Abstract

Pairs of high density oligonucleotide arrays (DNA chips) consisting of >96 000 oligonucleotides were designed to screen the entire 5.53 kb coding region of the hereditary breast and ovarian cancer BRCA1 gene for all possible sequence changes in the homozygous and heterozygous states. Single-stranded RNA targets were generated by PCR amplification of individual BRCA1 exons using primers containing T3 and T7RNA polymerase promoter tails followed by in vitro transcription and partial fragmentation reactions. Fluorescent hybridization signals from targets containing the four natural bases to >5592 different fully complementary 25mer oligonucleotide probes on the chip varied over two orders of magnitude. To examine the thermodynamic contribution of rU.dA and rA.dT target.probe base pairs to this variability, modified uridine [5-methyluridine and 5-(1-propynyl)-uridine)] and modified adenosine (2,6-diaminopurine riboside) 5'-triphosphates were incorporated into BRCA1 targets.

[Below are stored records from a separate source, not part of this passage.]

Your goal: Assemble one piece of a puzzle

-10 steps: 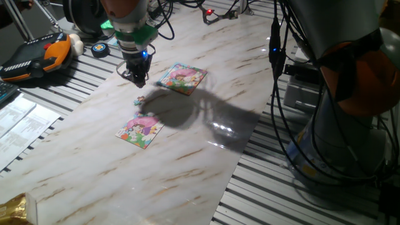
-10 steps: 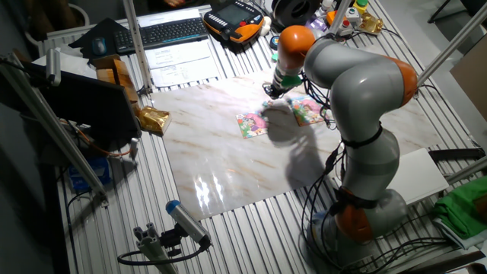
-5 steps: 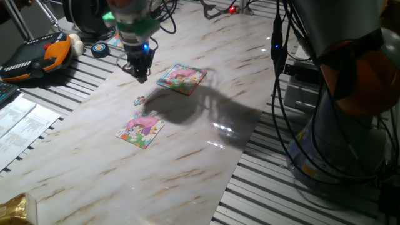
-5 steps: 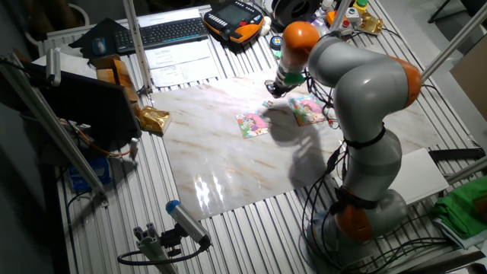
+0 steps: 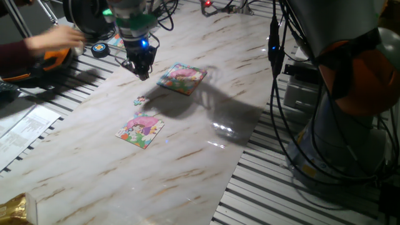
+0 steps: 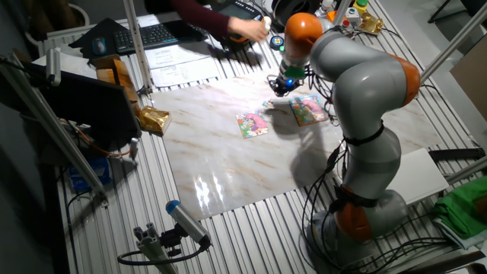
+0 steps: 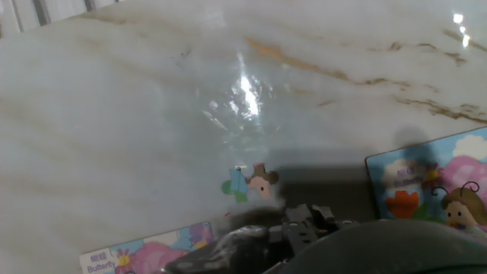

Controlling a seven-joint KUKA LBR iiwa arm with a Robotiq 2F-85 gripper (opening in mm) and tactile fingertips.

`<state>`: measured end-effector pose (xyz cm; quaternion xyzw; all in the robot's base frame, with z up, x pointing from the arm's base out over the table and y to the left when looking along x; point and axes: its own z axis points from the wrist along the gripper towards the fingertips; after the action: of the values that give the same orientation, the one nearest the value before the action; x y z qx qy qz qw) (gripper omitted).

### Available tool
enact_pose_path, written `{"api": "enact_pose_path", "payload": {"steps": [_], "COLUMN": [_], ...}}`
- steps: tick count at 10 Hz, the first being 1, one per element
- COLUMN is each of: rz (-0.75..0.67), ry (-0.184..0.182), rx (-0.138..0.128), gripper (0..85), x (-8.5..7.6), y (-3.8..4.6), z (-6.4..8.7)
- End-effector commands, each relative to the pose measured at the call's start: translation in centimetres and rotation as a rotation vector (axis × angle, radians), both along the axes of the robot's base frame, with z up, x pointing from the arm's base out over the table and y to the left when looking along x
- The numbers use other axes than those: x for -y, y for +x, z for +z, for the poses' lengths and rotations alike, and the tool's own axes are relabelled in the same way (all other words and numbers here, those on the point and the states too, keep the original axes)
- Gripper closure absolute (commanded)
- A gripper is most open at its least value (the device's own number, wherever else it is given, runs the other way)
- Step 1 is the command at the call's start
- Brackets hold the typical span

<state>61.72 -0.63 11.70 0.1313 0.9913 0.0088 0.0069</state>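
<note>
The piece (image 5: 140,99) is a tiny pale pinkish jigsaw piece lying loose on the marble table, between two puzzle boards. It also shows in the hand view (image 7: 249,183) and faintly in the other fixed view (image 6: 267,103). One board (image 5: 182,78) lies farther back, the other (image 5: 140,130) nearer the front. My gripper (image 5: 142,73) hangs above the table behind the piece, apart from it, with its fingers together and nothing held. It also shows in the other fixed view (image 6: 280,84).
A person's arm (image 5: 34,49) reaches in at the back left, over an orange teach pendant (image 5: 55,60). A black round disc (image 5: 100,49) lies near it. A keyboard (image 6: 163,32) and papers lie beyond the table. The table's edge runs along ribbed metal slats.
My gripper has risen and moved back, away from the piece. A person's arm has come into view at the back left. The piece and boards have not moved.
</note>
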Motion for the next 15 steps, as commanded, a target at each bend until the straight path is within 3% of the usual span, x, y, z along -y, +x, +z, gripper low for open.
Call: {"api": "enact_pose_path", "payload": {"steps": [1, 2, 3, 4, 5, 8, 12, 15], "rz": [-0.006, -0.02, -0.023, 0.0, 0.034, 0.089, 0.139, 0.152], "ry": [-0.019, -0.039, -0.055, -0.069, -0.066, -0.046, -0.032, -0.036], "rx": [-0.008, -0.02, -0.015, 0.007, 0.024, 0.036, 0.026, 0.035], "gripper": [84.3, 84.3, 84.3, 84.3, 84.3, 84.3, 84.3, 84.3], "x": [-0.2, -1.1, -1.8, -2.1, -2.1, -1.6, -0.9, -1.2], "y": [0.13, 0.1, -0.14, -0.45, -0.63, -0.59, -0.48, -0.39], "z": [0.4, 1.0, 1.2, 1.2, 1.6, 1.8, 2.3, 2.2]}}
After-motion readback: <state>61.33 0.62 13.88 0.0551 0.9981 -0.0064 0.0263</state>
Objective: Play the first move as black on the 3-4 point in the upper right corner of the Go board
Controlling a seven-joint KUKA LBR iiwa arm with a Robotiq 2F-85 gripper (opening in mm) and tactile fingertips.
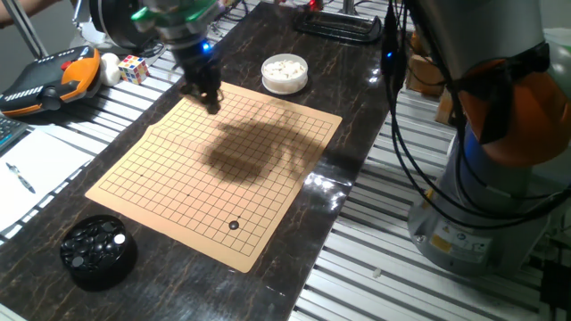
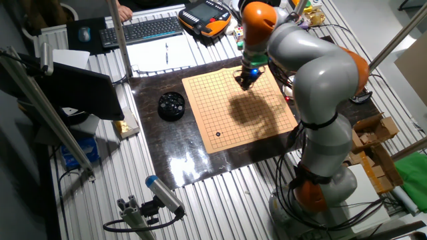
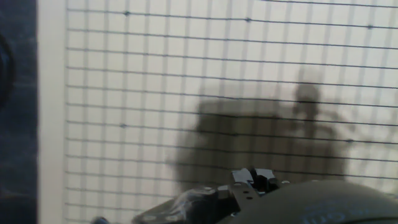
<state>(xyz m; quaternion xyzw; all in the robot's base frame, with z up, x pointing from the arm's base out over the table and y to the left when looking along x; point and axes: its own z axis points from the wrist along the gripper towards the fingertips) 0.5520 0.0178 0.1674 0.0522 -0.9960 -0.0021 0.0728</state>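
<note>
The wooden Go board (image 1: pixel 214 169) lies on the dark table, and also shows in the other fixed view (image 2: pixel 237 110). One black stone (image 1: pixel 235 226) sits on a grid crossing near the board's near right corner; it also shows in the other fixed view (image 2: pixel 218 134). My gripper (image 1: pixel 211 100) hangs over the far left corner of the board, well away from that stone, and also shows in the other fixed view (image 2: pixel 244 80). I see nothing held in it. Its jaws are too dark to read. The hand view shows only bare grid (image 3: pixel 124 74) and my shadow.
A black bowl of black stones (image 1: pixel 96 250) stands by the board's near left corner. A white bowl of white stones (image 1: pixel 285 73) stands beyond the far edge. A teach pendant (image 1: pixel 49 80), a Rubik's cube (image 1: pixel 134 68) and paper (image 1: pixel 27 169) lie to the left.
</note>
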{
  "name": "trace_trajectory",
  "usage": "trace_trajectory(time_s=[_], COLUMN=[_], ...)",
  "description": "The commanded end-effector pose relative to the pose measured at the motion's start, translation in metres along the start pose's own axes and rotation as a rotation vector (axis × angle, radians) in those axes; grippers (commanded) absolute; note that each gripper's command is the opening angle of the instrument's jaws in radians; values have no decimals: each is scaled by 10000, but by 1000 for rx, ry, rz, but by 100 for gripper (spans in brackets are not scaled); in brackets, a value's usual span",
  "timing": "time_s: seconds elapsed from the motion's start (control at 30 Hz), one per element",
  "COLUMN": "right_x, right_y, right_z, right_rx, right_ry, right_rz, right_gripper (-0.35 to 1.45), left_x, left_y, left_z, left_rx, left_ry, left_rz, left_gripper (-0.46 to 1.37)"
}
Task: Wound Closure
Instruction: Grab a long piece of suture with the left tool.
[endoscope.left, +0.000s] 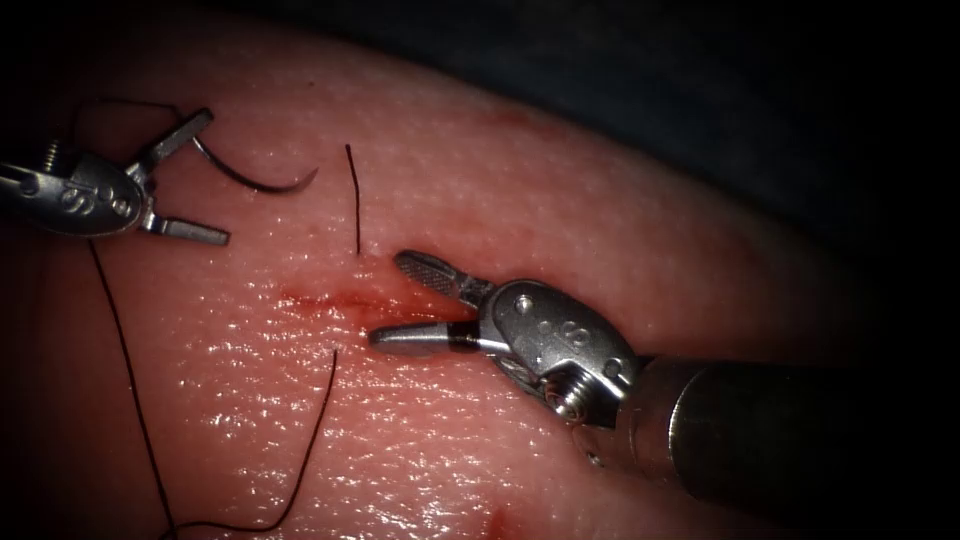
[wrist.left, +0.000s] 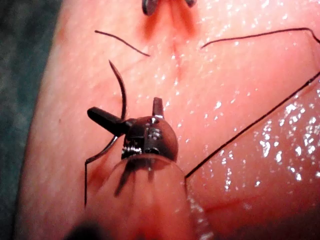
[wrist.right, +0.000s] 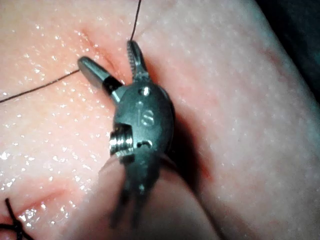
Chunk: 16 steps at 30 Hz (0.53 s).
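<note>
The tissue (endoscope.left: 620, 200) carries everything here, a glistening slab with the cut (endoscope.left: 330, 300) near its middle, reddish fluid (endoscope.left: 400, 305) pooled along it. The right pincer (endoscope.left: 395, 298) sits right over the right end of the cut with its jaws spread wide, one above the cut and one along it, and it's holding nothing. The left pincer (endoscope.left: 210, 180) is way off toward the tissue's left edge, jaws also apart. The needle (endoscope.left: 255, 180) lies free on the tissue just by its upper jaw, not clamped and not in the tissue as far as I can tell.

Thread (endoscope.left: 130, 380) trails from the needle's end down along the left side, loops near the tissue's bottom edge and climbs back to the cut; a short tail (endoscope.left: 353, 195) sticks up above it. So one pass is through, I'd say, and we're between bites: nobody has the needle. Whichever pincer picks it up needs a firm, square hold partway along the curve.
</note>
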Motion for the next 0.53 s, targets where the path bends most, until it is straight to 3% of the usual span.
trace_trajectory(time_s=[0.03,0.17,0.37,0.53], right_x=[0,0,0,0], right_y=[0,0,1,2], right_z=[0,0,-1,-3], right_rx=[4,4,5,-2], right_ry=[0,0,0,-2], right_rz=[0,0,0,0], right_gripper=[140,140,139,139], left_x=[0,-1,-1,-1], left_y=[0,0,0,0], left_z=[-1,-2,-2,-3], left_rx=[-6,-8,-9,-9], left_ry=[3,5,5,5], left_rz=[1,2,2,2], left_gripper=[77,73,53,53])
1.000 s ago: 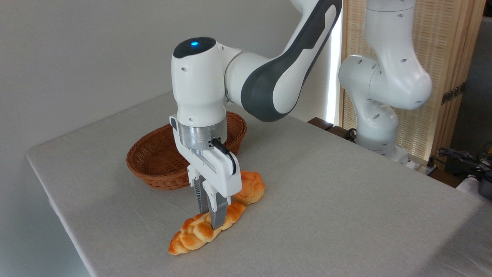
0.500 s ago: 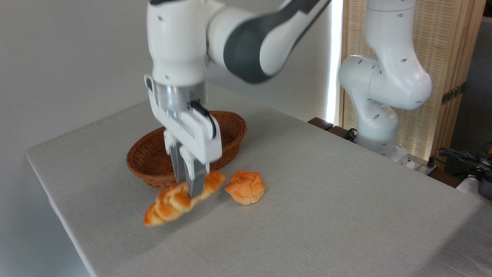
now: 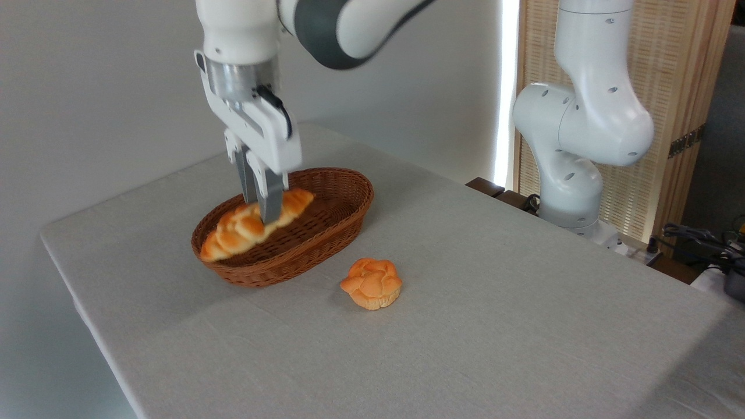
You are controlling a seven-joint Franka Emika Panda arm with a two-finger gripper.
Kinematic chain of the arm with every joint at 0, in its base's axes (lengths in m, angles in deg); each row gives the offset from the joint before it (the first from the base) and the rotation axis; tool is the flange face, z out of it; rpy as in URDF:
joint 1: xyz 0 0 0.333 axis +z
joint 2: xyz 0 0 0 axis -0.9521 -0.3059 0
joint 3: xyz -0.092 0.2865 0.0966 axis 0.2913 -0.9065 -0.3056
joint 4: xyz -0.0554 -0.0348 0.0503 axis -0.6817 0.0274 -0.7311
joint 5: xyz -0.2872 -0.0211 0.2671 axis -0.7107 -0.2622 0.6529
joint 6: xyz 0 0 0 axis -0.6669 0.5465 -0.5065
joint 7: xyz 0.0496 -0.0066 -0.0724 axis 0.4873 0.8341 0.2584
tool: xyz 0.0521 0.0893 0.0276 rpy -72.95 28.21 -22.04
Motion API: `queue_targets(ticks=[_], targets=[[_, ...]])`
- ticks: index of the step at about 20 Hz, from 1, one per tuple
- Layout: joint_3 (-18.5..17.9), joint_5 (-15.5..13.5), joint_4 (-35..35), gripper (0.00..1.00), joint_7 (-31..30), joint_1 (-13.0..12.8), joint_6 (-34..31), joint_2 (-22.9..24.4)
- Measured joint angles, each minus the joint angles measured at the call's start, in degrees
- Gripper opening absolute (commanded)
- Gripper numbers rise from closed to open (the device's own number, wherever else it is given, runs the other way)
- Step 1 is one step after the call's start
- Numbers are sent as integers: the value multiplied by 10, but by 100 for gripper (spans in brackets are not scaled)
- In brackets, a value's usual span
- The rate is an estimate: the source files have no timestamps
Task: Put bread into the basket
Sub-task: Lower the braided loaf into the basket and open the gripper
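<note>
The bread hangs over the basket, gripped near its middle by the tool, whose two fingers are clamped on the loaf from either side. The loaf lies lengthwise along the basket, its lower left end close to the basket's left rim and its right end raised toward the basket's centre; whether any part of it touches the weave cannot be told. The tool points straight down above the basket's left half, and the white arm rises from it and leaves the top of the view. The basket sits on the grey cloth-covered bench, near the bench's far left corner. A small round knotted bun rests on the bench just in front of the basket and to its right, apart from its rim. Well to the right of the basket, beyond the bench's far edge, stands the arm's white base before a slatted wooden screen.
</note>
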Motion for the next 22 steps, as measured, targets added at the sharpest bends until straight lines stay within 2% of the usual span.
queue_targets(ticks=[4, 5, 6, 7, 8, 10, 14, 22], targets=[[64, -1, -9, 50, -52, -1, -4, 2], [80, -1, -16, 64, -61, -1, -2, 1], [91, -1, -24, 72, -67, -2, 3, 0], [98, -1, -33, 76, -69, -2, 14, -2], [100, -1, -37, 87, -69, -2, 22, -3], [102, -1, -48, 98, -69, -2, 43, -10], [103, -1, -60, 100, -69, -2, 75, -27], [103, -1, -66, 100, -69, -2, 80, -35]])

Hybridization specificity was assessed based upon hybridization signals from >33 200 probes containing centrally localized single base pair mismatches relative to target sequence. Targets containing 5-methyluridine displayed promising localized enhancements in hybridization signal, especially in pyrimidine-rich target tracts, while maintaining single nucleotide mismatch hybridization specificities comparable with those of unmodified targets.